▶ **Exercise brief**: Your response should consist of the full data, set down exactly.

▶ **Material provided**:
—————

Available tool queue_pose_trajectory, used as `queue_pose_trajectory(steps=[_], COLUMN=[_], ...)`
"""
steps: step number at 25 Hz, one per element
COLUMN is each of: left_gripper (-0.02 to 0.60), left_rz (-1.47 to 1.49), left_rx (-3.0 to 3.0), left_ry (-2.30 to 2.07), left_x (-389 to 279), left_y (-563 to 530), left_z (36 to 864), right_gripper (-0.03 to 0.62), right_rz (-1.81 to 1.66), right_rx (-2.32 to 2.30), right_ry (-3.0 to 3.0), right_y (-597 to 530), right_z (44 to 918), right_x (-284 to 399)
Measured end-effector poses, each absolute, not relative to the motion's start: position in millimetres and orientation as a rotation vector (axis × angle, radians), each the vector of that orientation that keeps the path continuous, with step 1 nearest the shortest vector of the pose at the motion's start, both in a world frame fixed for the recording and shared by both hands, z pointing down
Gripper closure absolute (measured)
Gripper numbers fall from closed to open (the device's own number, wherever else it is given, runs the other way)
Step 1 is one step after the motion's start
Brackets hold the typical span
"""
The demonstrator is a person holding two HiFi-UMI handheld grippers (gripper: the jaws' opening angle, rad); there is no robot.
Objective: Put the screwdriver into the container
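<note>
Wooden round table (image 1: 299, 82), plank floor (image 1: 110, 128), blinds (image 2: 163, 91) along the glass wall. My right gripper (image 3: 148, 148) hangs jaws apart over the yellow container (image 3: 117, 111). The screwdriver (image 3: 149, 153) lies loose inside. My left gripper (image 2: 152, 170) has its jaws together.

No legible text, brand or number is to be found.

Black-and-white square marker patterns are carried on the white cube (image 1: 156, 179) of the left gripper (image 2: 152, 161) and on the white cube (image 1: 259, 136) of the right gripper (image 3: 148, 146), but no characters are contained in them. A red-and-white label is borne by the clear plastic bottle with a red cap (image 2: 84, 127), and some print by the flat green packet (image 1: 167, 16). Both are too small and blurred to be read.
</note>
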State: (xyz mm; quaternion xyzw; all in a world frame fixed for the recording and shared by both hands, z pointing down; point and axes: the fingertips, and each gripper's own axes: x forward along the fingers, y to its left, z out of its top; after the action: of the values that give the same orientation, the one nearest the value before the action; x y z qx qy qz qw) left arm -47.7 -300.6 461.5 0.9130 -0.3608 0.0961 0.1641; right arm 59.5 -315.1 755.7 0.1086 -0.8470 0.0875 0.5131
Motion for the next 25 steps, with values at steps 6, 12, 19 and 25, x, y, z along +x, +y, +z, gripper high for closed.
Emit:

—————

▶ **Reply**:
Available tool queue_pose_trajectory, used as `queue_pose_trajectory(steps=[_], COLUMN=[_], ...)`
"""
steps: step number at 25 Hz, one per element
COLUMN is each of: left_gripper (-0.02 to 0.60), left_rz (-1.47 to 1.49), left_rx (-3.0 to 3.0), left_ry (-2.30 to 2.07), left_x (-389 to 279), left_y (-563 to 530), left_z (36 to 864), right_gripper (-0.03 to 0.62), right_rz (-1.81 to 1.66), right_rx (-2.32 to 2.30), right_ry (-3.0 to 3.0), right_y (-597 to 530), right_z (44 to 918), right_x (-284 to 399)
Measured end-effector poses, each absolute, not relative to the motion's start: position in millimetres and orientation as a rotation vector (axis × angle, radians), each the vector of that orientation that keeps the path continuous, with step 1 nearest the shortest vector of the pose at the motion's start, both in a world frame fixed for the recording and shared by both hands, z pointing down
Gripper closure absolute (measured)
Gripper numbers fall from closed to open (the device's own number, wherever else it is given, runs the other way)
Step 1 is one step after the motion's start
Brackets hold the typical span
"""
The demonstrator is a person holding two HiFi-UMI handheld grippers (gripper: the jaws' opening angle, rad); there is no robot.
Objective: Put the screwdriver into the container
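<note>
Wooden round table (image 1: 299, 82), plank floor (image 1: 110, 128), blinds (image 2: 163, 91) along the glass wall. My right gripper (image 3: 148, 148) hangs jaws apart over the yellow container (image 3: 117, 111). The screwdriver (image 3: 149, 153) lies loose inside. My left gripper (image 2: 152, 170) has its jaws together.

No legible text, brand or number is to be found.

Black-and-white square marker patterns are carried on the white cube (image 1: 156, 179) of the left gripper (image 2: 152, 161) and on the white cube (image 1: 259, 136) of the right gripper (image 3: 148, 146), but no characters are contained in them. A red-and-white label is borne by the clear plastic bottle with a red cap (image 2: 84, 127), and some print by the flat green packet (image 1: 167, 16). Both are too small and blurred to be read.
</note>
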State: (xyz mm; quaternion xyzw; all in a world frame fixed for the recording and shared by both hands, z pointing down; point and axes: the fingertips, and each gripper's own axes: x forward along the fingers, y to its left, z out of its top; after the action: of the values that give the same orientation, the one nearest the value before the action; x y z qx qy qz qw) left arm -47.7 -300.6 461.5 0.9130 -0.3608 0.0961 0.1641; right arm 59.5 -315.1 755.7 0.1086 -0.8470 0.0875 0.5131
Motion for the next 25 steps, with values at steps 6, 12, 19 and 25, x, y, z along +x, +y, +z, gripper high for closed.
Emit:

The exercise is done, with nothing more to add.